The French Presidential Elections as the Focal Point for Conflicting European Economic Governance Paradigms

By Ferdi De Ville

It has been much lamented that European Parliament elections are ‘second-order elections’. European elections attract a low and ever-declining turnout and the voters who do make the effort to go to the ballot box base their choice on national rather than European considerations.
The ‘euro crisis’ may thoroughly change this picture. We are currently witnessing an opposite phenomenon: the Europeanisation of the French national presidential elections.
While the French socialist candidate Francois Hollande is campaigning with a programme that would quite radically deviate from the present fiscal discipline-cum-structural reform path as laid out in Brussels, Berlin and Frankfurt, the current French president and most likely centre-right candidate Nicolas Sarkozy has decided to try to fight an uphill battle in the race by promising ‘German-style reforms’ of the French economy and welfare state. German Chancellor Angela Merkel reacted by declaring that she would actively support Sarkozy’s re-election bid.
Thereby, the French presidential election is becoming an arena for the struggle between two competing paradigms about how to exit from the euro crisis (in an overly simplistic way: austerity and structural reforms vs. consolidation, redistribution and investment) and more generally, about the future of European economic governance (with the same disclaimer: monetarism vs. neo-Keynesianism). The austerity path is increasingly coming under fire, also outside France. Mario Monti, David Cameron, Jean Asselorn and ministers in other European governments, Members of European Parliament as well as a growing list of international organisations and influential economists are condemning the European austerity policies as unwise and unjust. While a French presidential election is always an event that is excitedly followed in European capitals, this time  because of its European dimension  it is attracting even closer and wider interest across the European Union.
Many observers think   not without good reason   that the French elections may function as a ‘game changer’ for the European Union and the eurozone.

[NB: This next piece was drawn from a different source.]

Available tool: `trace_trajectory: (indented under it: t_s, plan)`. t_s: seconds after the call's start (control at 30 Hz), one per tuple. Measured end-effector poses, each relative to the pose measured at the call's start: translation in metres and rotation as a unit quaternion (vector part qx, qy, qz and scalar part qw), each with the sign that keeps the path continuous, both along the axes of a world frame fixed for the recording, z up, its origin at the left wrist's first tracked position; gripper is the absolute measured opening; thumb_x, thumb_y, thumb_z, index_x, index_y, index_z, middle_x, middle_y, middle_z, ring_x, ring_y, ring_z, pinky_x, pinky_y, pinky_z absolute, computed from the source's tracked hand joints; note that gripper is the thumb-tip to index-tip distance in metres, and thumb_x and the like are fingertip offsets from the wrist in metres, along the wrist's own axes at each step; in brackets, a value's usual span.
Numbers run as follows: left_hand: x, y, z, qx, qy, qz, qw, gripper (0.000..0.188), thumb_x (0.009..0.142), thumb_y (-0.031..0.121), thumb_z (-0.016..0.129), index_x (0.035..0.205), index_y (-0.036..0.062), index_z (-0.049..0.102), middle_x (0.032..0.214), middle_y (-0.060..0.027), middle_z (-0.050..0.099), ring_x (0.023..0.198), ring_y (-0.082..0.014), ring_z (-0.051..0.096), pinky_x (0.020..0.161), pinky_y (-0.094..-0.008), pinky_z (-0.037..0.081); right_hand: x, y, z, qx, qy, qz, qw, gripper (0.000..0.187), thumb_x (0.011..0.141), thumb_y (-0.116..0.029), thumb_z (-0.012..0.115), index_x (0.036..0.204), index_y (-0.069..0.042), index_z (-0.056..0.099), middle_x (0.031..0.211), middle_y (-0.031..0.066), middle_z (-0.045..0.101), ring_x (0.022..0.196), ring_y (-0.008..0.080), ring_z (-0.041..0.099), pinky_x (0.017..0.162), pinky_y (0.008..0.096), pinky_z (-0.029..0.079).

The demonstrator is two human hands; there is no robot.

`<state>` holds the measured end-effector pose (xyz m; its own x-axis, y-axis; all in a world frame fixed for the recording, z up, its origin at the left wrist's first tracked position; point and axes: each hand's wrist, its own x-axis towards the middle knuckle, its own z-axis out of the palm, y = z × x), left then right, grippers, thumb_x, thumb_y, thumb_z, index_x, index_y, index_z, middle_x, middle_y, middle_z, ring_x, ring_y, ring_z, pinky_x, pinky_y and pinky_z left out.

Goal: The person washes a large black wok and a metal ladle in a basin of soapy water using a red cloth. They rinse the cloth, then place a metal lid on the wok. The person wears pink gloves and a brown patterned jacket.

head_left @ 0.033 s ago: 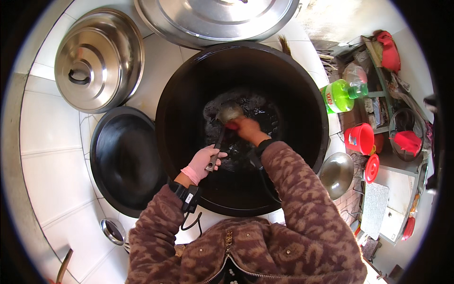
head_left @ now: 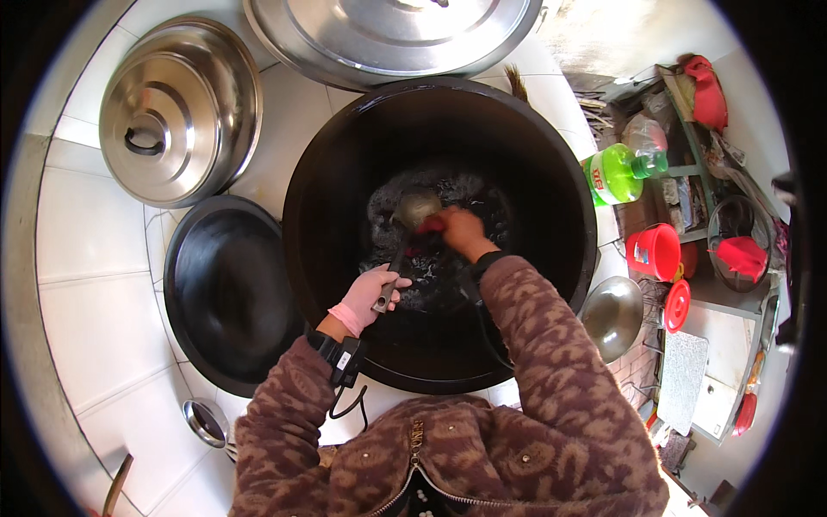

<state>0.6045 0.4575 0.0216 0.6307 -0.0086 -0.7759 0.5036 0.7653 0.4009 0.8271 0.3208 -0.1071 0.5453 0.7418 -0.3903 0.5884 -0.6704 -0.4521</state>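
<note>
Clock positions are read from the centre of the large black wok [head_left: 534,159], as the person faces it; the left hand [head_left: 370,297], gloved in pink, sits at half past seven, fingers closed around the handle of the metal ladle [head_left: 417,207]; the ladle's bowl lies near the centre, amid foamy liquid [head_left: 469,185]; the right hand [head_left: 463,233], at the bowl's four o'clock, pinches a red cloth [head_left: 431,226]; from where I stand, I cannot tell how firmly it presses; a black pan [head_left: 233,293] occupies half past eight.
</note>
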Motion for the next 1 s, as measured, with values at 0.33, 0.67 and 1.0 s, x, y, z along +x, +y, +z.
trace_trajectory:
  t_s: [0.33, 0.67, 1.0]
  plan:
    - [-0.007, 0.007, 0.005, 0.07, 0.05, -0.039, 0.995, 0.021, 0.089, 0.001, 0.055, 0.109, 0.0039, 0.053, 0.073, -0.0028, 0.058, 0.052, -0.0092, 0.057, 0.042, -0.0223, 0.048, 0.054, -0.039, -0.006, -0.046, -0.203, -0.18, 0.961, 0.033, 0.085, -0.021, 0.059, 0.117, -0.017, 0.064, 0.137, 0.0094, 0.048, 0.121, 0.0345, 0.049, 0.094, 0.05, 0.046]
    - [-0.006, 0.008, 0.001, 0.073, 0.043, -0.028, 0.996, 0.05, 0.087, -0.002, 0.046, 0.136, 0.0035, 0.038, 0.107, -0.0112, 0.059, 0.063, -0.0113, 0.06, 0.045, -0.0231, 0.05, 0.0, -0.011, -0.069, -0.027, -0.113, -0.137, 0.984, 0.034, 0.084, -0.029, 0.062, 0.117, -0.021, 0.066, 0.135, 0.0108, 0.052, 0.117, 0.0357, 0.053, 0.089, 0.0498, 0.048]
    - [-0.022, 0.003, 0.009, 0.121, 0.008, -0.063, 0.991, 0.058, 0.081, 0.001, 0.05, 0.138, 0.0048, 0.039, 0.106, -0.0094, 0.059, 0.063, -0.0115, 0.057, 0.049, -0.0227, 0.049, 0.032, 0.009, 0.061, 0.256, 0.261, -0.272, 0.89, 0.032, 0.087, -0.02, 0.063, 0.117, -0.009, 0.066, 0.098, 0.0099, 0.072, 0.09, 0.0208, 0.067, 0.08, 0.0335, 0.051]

Indeed, many of the 60 measures that Hollande’s programme contains seem to be incompatible with the European treaties. Just to name a few: proposals for a French public investment bank; employment requirements for investment projects and measures to attract French companies to relocate their production facilities. Besides such national policy intentions that may be in conflict with if not the letter than at least the spirit of the current European treaties, the section on ‘reorienting the European construction’ will alarm the proponents of the current paradigm. Hollande is determined to renegotiate the Intergovernmental Treaty of 9 December 2011. Surely, some politicians in some European governments that had to assent grudgingly to Merkel’s Fiscal Compact will hope that a socialist victory in France can still halt this decision.
Meanwhile, Merkel is playing a high game by so openly supporting Sarkozy’s candidature. If Hollande wins the elections as currently expected, personal resentment may trouble the French-German axis on top of the substantial points of controversy between the next French President and the current German Chancellor. This may lead to confusion and discord about the way to exit the euro crisis and a stand-still in crisis policies. Of course, after the German elections in the fall of 2013, this axis may reappear somewhat to the left on the political map. Or Sarkozy could surprise friends and foes and just secure another term in France.
But even a possible standstill should not be regretted, if it leads to a period of profound reflection about how to reform the European construction. Not only to make it financially and budgetary more robust, and avoid crises in the future. But also in a way that more consistently spreads benefits over citizens in all Member States and embeds a structure and culture of solidarity instead of competition. Until now the approach of the European Union’s leaders with regard to the euro crisis has been very ad hoc. Time and again they assumed and boasted to have found the ultimate technical solution to reassure the markets, an illusion that has been shattered quicker each time. While crisis policies are of course reactive almost by definition, it is clear that both the markets, but more importantly the European populations, await a more ambitious and profound vision about the future of the euro and the European Union that these measures serve. Although Merkel is increasingly promoting a ‘fiscal’, ‘political’ and ‘federalist’ Union, it remains very vague what she means with these concepts. Moreover, such a leap forward cannot be decided in Berlin, not even consensually amongst a composition of European Heads of State and Government at any time, but would require an inclusive deliberation with and amongst European citizens. Maybe something along the lines of the European Convention for the lamented European Constitution.
For now, the Fiscal Compact that obliges Member States to insert a debt brake into their legal systems at constitutional level is a further act of sidelining democracy for the sake of the euro (that is thereby becoming a curse to many). It would be symbolic and appropriate that France, the cradle of democracy, would sideline the debt brake. And that through the French election, an inclusive debate on how to define and promote liberté, egalité et fraternité in the European project would originate throughout the European Union.
Ferdi De Ville is assistant professor at the Centre for EU Studies, Department of Political Science, Ghent University where he teaches and writes on economic and monetary union and the euro crisis.